Hyman noted that medical problems, whether in the mind or in the body or both, are usually caused by some combination of genes, environment, behavior and chance. Despite the comforting modern notion that severe psychological illnesses are simply due to an unfortunate genetic inheritance, it is the exceedingly rare mental condition caused only by genes (Rett syndrome is one example.) Rather, if you take something like generalized anxiety disorder (300.02), there may be a variety of causes that set it off: genes that cause excessive activity in the fear-producing part of the brain called the amygdala; a stressful job that stimulates that activity; engaging in a dumb behavior like having an affair that exacerbates your anxiety; then randomly getting into an anxiety-heightening situation like a car accident.
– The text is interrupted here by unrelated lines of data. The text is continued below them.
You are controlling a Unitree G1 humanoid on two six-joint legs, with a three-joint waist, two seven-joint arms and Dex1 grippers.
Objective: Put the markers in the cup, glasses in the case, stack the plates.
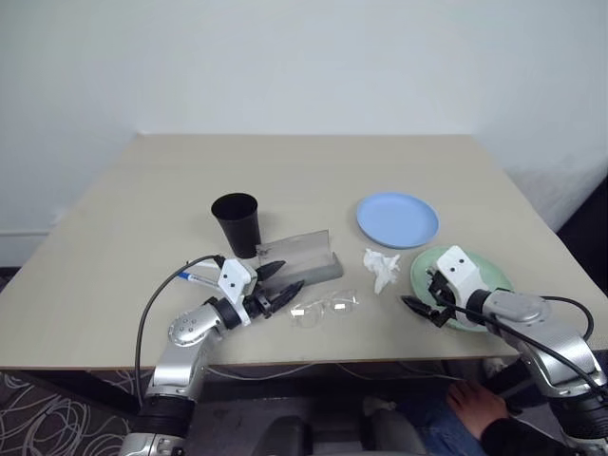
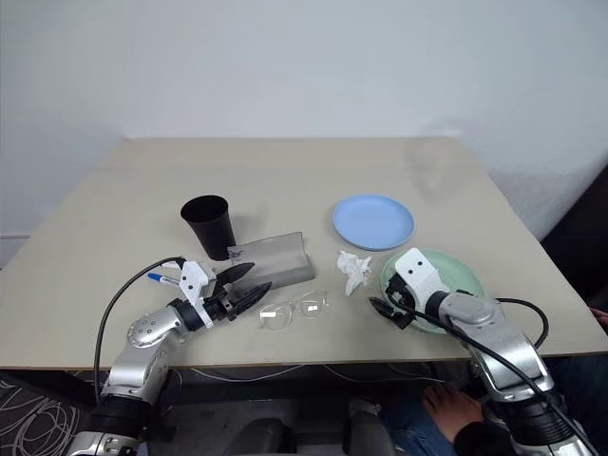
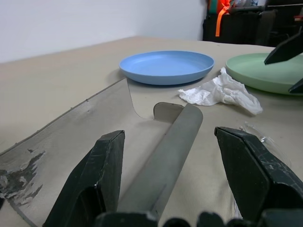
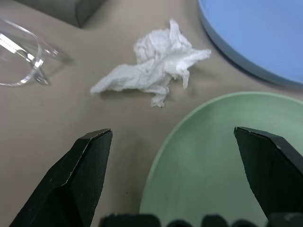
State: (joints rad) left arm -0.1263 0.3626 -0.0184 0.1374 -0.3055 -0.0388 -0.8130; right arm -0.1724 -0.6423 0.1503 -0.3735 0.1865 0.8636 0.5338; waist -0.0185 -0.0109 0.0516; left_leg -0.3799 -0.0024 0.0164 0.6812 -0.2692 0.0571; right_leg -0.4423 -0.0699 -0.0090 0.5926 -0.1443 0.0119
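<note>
Right gripper (image 4: 173,177) poised over mint green plate (image 4: 222,156).
Jaws wide, straddling its rim, ready to grasp; left gripper (image 3: 173,165) gapes empty before the case (image 3: 118,142).

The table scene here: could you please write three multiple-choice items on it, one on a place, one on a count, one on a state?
1. Where is the crumpled tissue?
A. Inside the black cup
B. Between the glasses and the mint green plate
C. On the light blue plate

2. How many plates are on the table?
A. One
B. Two
C. Three

3. What state is the grey case in?
A. Open
C. Closed
B. Stacked on a plate

Answers:
1 B, it lies on bare table between them.
2 B, one blue and one green, side by side.
3 A, its lid stands raised in the left wrist view.
</note>
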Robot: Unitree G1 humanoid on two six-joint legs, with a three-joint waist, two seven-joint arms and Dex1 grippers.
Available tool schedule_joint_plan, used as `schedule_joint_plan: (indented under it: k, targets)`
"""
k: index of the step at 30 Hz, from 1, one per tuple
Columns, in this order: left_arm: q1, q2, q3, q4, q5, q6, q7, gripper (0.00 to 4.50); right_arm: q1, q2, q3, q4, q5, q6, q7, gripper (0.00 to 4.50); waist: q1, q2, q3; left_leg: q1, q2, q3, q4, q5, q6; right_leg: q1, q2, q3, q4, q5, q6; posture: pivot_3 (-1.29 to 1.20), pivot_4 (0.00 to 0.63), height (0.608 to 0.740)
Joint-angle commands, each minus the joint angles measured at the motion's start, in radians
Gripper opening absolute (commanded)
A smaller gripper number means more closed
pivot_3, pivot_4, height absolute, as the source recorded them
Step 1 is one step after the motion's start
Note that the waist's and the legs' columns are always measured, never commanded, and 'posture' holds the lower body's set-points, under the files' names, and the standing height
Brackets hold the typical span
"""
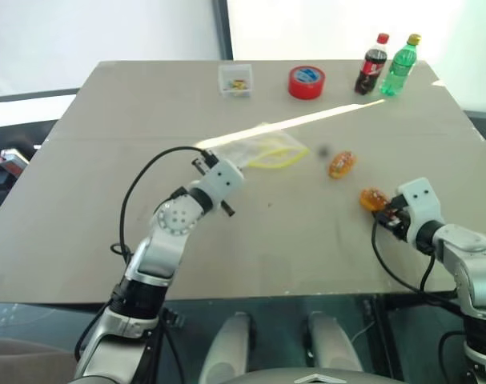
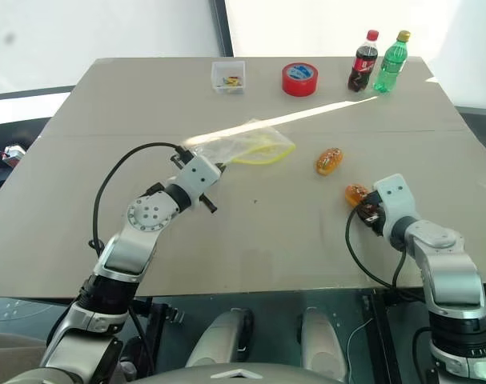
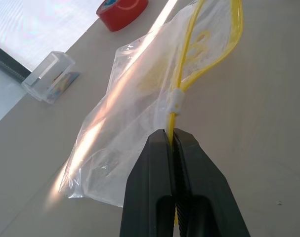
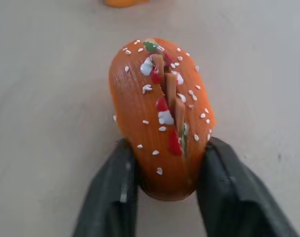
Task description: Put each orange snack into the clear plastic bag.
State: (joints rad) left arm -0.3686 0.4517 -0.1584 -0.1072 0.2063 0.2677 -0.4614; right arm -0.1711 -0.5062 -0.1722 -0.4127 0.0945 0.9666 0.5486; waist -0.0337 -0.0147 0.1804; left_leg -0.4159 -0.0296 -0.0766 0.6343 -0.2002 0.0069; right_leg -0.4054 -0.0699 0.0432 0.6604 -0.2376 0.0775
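The clear plastic bag [image 1: 263, 148] lies crinkled on the table's middle, its yellow seal strip curving to the right. My left gripper [image 3: 172, 136] is shut on that strip at the bag's near left corner [image 1: 204, 160]. One orange snack [image 1: 342, 164] rests on the table right of the bag. A second orange snack [image 4: 159, 113], speckled with white seeds, sits between the fingers of my right gripper [image 1: 387, 210], which press on both of its sides near the table's right front.
Along the far edge stand a small clear box [image 1: 235, 80], a red tape roll [image 1: 307, 82], a cola bottle [image 1: 371, 66] and a green bottle [image 1: 399, 67]. The grey table [image 1: 82, 200] stretches bare on the left and in front.
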Motion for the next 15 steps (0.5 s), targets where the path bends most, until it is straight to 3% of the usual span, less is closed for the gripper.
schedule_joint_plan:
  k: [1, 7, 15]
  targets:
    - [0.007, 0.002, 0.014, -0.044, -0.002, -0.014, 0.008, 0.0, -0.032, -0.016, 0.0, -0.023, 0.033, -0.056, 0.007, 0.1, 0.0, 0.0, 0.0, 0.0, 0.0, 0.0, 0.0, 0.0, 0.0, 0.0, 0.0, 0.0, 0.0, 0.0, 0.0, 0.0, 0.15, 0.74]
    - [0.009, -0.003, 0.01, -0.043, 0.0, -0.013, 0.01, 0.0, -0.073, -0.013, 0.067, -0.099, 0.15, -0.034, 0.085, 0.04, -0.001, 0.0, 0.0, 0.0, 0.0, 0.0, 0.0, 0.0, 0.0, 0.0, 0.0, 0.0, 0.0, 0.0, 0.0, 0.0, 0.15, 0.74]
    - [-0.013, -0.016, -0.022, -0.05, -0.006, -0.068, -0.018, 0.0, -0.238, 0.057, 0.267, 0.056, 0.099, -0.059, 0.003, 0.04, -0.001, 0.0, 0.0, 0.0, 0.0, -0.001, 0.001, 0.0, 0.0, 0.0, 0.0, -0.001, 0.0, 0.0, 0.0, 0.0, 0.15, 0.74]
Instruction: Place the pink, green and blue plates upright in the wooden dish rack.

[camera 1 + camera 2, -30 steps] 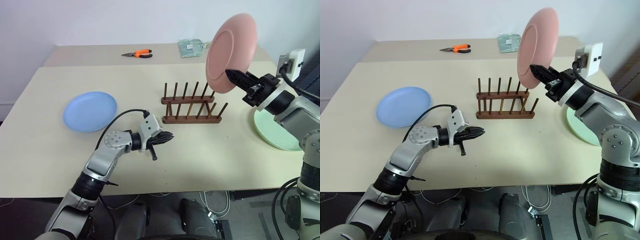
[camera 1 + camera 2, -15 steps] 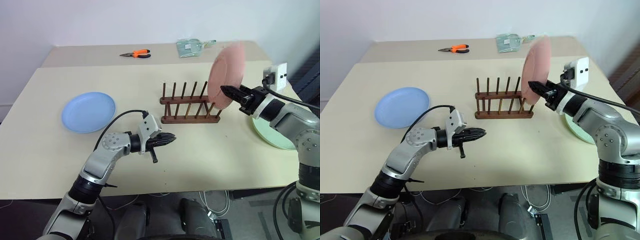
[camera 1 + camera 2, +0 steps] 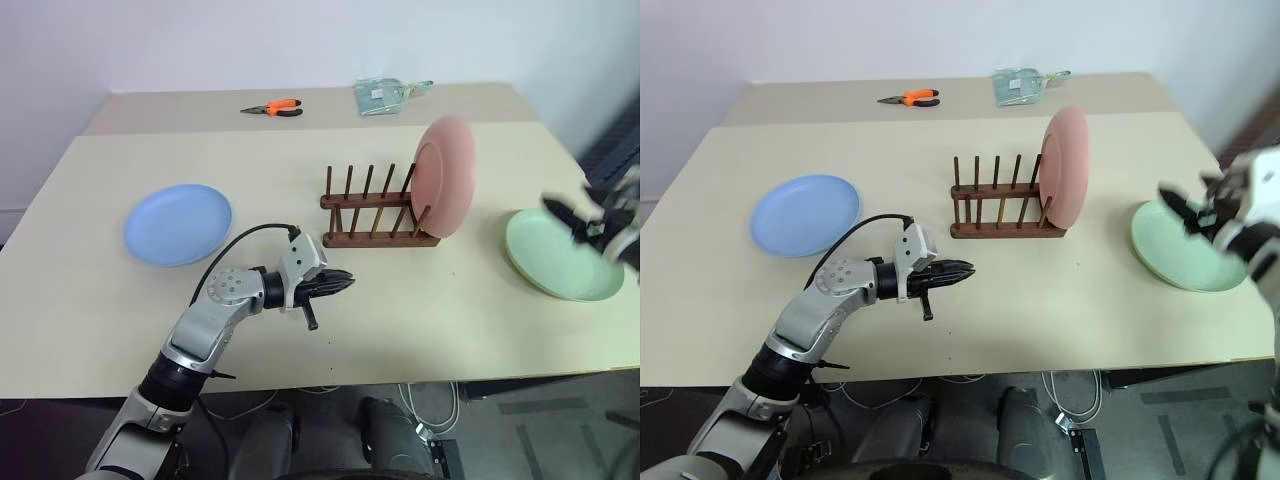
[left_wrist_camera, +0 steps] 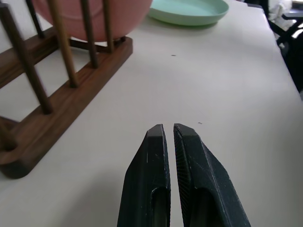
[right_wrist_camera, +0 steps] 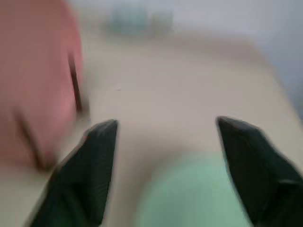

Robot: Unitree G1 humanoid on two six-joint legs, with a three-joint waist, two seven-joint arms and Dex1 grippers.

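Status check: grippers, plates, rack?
Left gripper shut, empty. Right gripper open over pale green round plate. Salmon pink round plate upright in dark wooden peg rack. Light blue round plate flat, unobstructed.

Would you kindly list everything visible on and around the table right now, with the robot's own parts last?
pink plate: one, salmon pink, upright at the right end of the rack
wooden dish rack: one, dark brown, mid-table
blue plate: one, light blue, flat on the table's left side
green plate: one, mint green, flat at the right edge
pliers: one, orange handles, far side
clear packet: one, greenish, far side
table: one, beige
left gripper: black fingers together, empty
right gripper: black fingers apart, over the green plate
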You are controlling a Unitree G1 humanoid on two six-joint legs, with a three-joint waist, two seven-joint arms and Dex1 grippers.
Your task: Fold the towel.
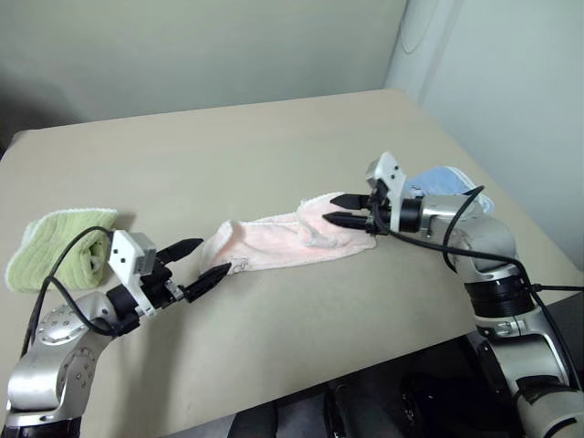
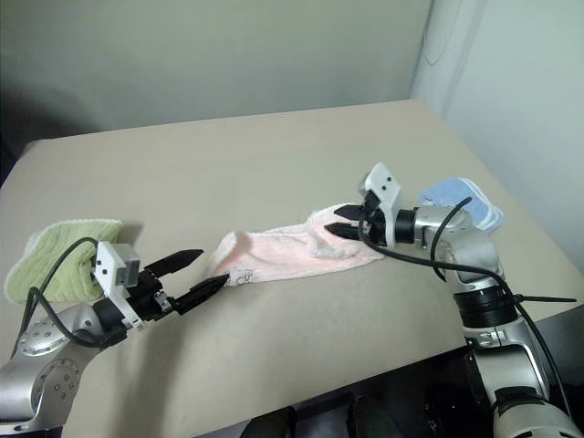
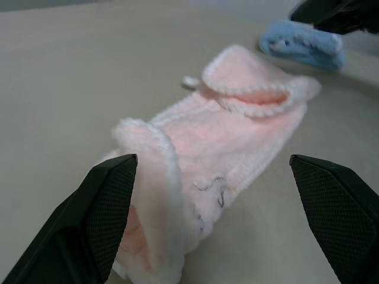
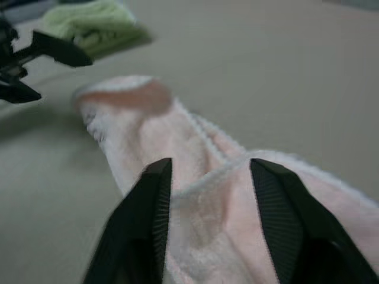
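Left eye view had the left end effector (image 1: pixel 203 259) nearest, its two black fingers spread wide and empty, tips just beside the near end of the pale pink terry towel with white edging (image 1: pixel 285 243), which lay bunched in a long strip across the middle of the beige worktop (image 1: pixel 274 146). At the strip's far end the right end effector (image 1: pixel 346 209) hung just over the cloth, fingers partly parted and pinching nothing. A folded light green towel (image 1: pixel 57 244) sat by the left arm, a folded light blue towel (image 1: pixel 449 183) behind the right.
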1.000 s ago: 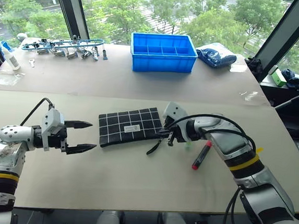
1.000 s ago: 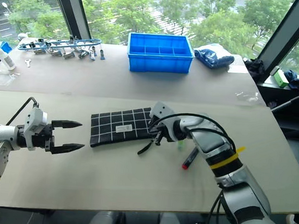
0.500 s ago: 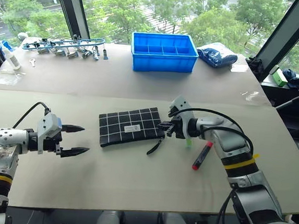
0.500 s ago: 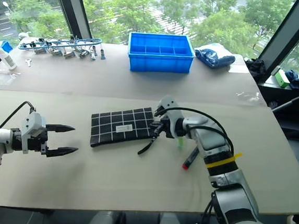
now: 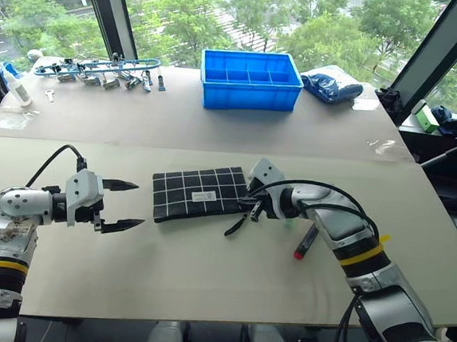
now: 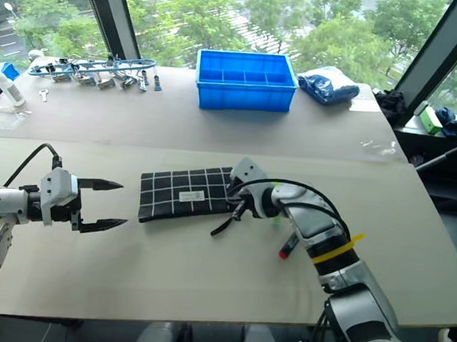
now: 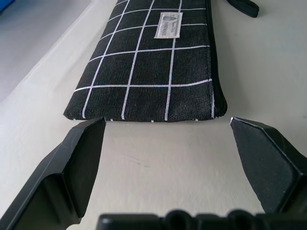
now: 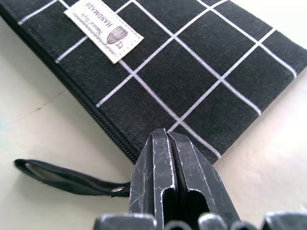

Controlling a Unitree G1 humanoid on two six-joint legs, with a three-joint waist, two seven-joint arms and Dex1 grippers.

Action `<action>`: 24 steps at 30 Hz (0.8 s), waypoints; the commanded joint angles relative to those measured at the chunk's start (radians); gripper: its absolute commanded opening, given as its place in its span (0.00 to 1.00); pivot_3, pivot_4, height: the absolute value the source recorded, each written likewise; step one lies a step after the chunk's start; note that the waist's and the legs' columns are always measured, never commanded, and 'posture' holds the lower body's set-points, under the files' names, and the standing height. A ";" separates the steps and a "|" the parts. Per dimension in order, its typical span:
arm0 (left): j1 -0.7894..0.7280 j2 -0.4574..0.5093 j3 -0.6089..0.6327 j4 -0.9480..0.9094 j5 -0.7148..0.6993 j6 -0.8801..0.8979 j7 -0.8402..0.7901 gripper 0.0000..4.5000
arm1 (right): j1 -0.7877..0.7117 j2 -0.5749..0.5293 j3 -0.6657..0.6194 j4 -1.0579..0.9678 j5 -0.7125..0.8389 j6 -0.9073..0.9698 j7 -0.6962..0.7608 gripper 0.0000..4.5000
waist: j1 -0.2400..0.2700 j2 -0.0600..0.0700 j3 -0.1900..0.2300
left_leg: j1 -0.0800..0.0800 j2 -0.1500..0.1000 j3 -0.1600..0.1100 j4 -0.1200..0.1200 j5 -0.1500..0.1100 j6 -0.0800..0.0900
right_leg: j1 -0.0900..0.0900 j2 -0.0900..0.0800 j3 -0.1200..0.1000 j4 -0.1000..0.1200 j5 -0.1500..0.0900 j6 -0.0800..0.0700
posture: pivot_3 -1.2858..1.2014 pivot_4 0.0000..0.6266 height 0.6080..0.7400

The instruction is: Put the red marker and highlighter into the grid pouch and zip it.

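Left gripper [image 5: 128, 205] hovered over the near table [image 5: 203, 281] on the left, fingers spread wide apart and empty, aimed right toward the grid pouch [image 5: 200, 193], a clear gap off its left end. The red marker [image 5: 305, 242] lay on the table right of centre, red end toward the near edge, just beside the right forearm and outside the pouch. The pouch lay flat mid-table, white label [image 5: 202, 194] up, zipper along its near edge, looking zipped shut as far as seen; its black pull strap [image 5: 237, 223] trailed off the near right corner onto the table. Right gripper [image 5: 255, 208] sat at the pouch's right end, fingers pressed together; in the right wrist view the tips [image 8: 169, 158] were right at the zipper corner beside the strap ring, and whether they pinched anything could not be told. A bit of the green highlighter [image 5: 288, 217] showed just behind the right wrist, on the table, mostly hidden. On the far table a blue plastic bin [image 5: 249, 80] with dividers sat in the middle, a crumpled blue bag [image 5: 330, 83] to its right, a cluster of metal tools [image 5: 101, 72] far left and a white bottle [image 5: 16, 88] at the left edge.
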 commanded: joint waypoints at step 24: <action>-0.215 -0.123 -0.175 0.409 0.188 -0.619 0.049 1.00 | 0.035 -0.005 -0.027 -0.046 -0.031 0.025 0.008 0.01 | 0.002 0.000 0.000 | 0.000 0.000 0.000 0.001 0.000 0.000 | 0.001 0.000 -0.001 0.000 0.000 0.000 | 0.52 0.24 1.00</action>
The DSM has to try to account for all of that complexity — causes, effects, unintended consequences — and still be definitive.
Hyman said in an interview that one way the DSM currently handles this complexity is to have what he called a "wastebasket" diagnosis called "not otherwise specified" (NOS), which captures just about anything that doesn't easily fit the categorical model. One major problem with the NOS diagnosis: pretty much anyone can qualify for a diagnosis that, by definition, is not specified. A 2005 American Journal of Psychiatry paper found that nearly half of a group of 859 people who sought psychological help in Rhode Island could be considered to have a DSM personality disorder if diagnosticians were allowed to include the "not otherwise specified" option. Another problem: how do you adequately treat patients whose illness is unspecified?
A continuum model like the one Hyman proposes could help solve this problem by recognizing that people aren't always one thing or another. They're sometimes just a little depressed, or a little anxious. To avoid medicalizing normal stress, the DSM-V would set a cut-off point within the spectrum. Of course, determining the right cut-off point for the DSM's 350 illnesses would take an enormous research effort, one that has begun for some disorders like depression but likely hasn't even been thought about for rare problems like sexual sadism.
Other attendees at the APPA conference indicated that the new DSM will almost certainly adopt a continuum model for mental illnesses. But don't be surprised if the book doesn't come out as scheduled in 2012. If the three-day conference came to any solid conclusion, it was that totting up all the ways our minds can fail is a lot harder than, say, explaining why your appendix might burst.